Collection of perceptually accurate colormaps¶
There are two types of colormaps currently included: continuous and categorical. The continuous colormaps are perceptually uniform, with each new color equally perceptually distinct from the previous and following colors. The continuous maps were constructed by Peter Kovesi at the Center for Exploration Targeting using the methods described in Kovesi (2015).
The categorical colormaps are perceptually distinct, but not uniform; each color is meant for a separate category and not as a position on a numerical scale. Here, categorical colormaps of arbitrary length are generated to cover a perceptual space with well-separated samples, using the method from Glasbey, van der Heijden, Toh, & Gray (2007).
Apart from the four uniform colormaps now provided with matplotlib, most continuous colormaps shipping with Python plotting programs are highly perceptually nonuniform. That is, small changes in data values result in large changes in the perceptual appearance of the corresponding colors, or vice versa. For instance, the popular matplotlib “hot” and “jet” colormaps have long stretches where the apparent colors change imperceptibly, such as the yellow region in “hot” and the cyan/green region in “jet”:
When colormaps are used for visualizing scientific datasets, these perceptual nonlinearities can make interpretation of this data very difficult, because false boundaries appear in the data, and genuine boundaries and changes can be obscured.
Matplotlib now offers a tool to construct uniform colormaps, but it doesn’t yet allow construction of colormaps like those above. To address this need, Peter Kovesi at the Center for Exploration Targeting created a set of colormaps that are sampled uniformly in a perceptual color space, using methods he describes in a paper on arXiv. For instance, the perceptually uniform versions of the above colormaps are called “fire” and “rainbow4” in this package:
You should be able to see the differences right away, revealing more detail, more faithfully than if you use non-uniform maps. For instance, here is a population-density dataset (from datashader) rendered with the original matplotlib “hot” colormap:
and the same dataset rendered with colorcet’s “fire” colormap:
It should be obvious that the “hot” version completely washes out detail at the high end, as if the image is overexposed, while “fire” makes detail visible throughout the data range. Yet the qualitative effect is still roughly similar, allowing “fire” to be used in nearly any situation where the original “hot” was useful.

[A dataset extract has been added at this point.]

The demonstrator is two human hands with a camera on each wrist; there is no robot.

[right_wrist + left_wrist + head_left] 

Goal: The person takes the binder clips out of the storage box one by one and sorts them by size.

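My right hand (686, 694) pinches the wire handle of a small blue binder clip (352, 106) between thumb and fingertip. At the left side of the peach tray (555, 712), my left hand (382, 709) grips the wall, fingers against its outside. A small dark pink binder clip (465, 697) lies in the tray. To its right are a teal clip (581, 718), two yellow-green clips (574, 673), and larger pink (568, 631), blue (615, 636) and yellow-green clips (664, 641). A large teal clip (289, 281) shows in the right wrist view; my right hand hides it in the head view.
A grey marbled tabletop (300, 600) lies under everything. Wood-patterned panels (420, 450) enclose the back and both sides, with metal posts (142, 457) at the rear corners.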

Peter provides versions of 94 perceptually uniform colormaps for a variety of different plotting programs, and this package provides those colormaps ready to use from within Python programs. The colormaps are all illustrated in the user guide that describes the different types available and allows you to test how perceptually uniform they are on your particular display device.
Peter’s methods differ from those used in Matplotlib’s uniform colormaps (as implemented in their viscm tool), which (apart from using a different color model) are designed to satisfy different constraints. For instance, mpl’s colormaps are always perceptually uniform in their monochrome representation, not just their original color representation, and are safe for colorblind viewers, neither of which are necessarily true of these colormaps. On the other hand, colormaps like “fire” above, i.e., a usable perceptually equivalent of matplotlib/matlab’s “hot”, are not obtainable using viscm in any straightforward way, limiting the range of useful colormaps that can be created. In any case, this package focuses on making a set of useful colormaps readily available from within Python programs, rather than providing tools for building novel colormaps, for which see the viscm tool and Peter’s original site.
Colorcet also includes categorical colormaps that provide large numbers of distinct colors sampled systematically from a perceptually uniform space. These maps are made with similar methods, but with a goal of having recognizable different colors rather than showing an ordering like the perceptually uniform maps above.
You can see all the details about the methods used to create these colormaps in Peter Kovesi (2015) and Glasbey et al. (2007). Other useful background is available in a research paper from IBM (Rogowitz & Treinish 1996).
The Matplotlib project also has a number of relevant resources, including an excellent 2015 SciPy talk, the viscm tool for creating maps like the four in mpl, the cmocean site collecting a set of maps created by viscm, and the discussion of how the mpl maps were created.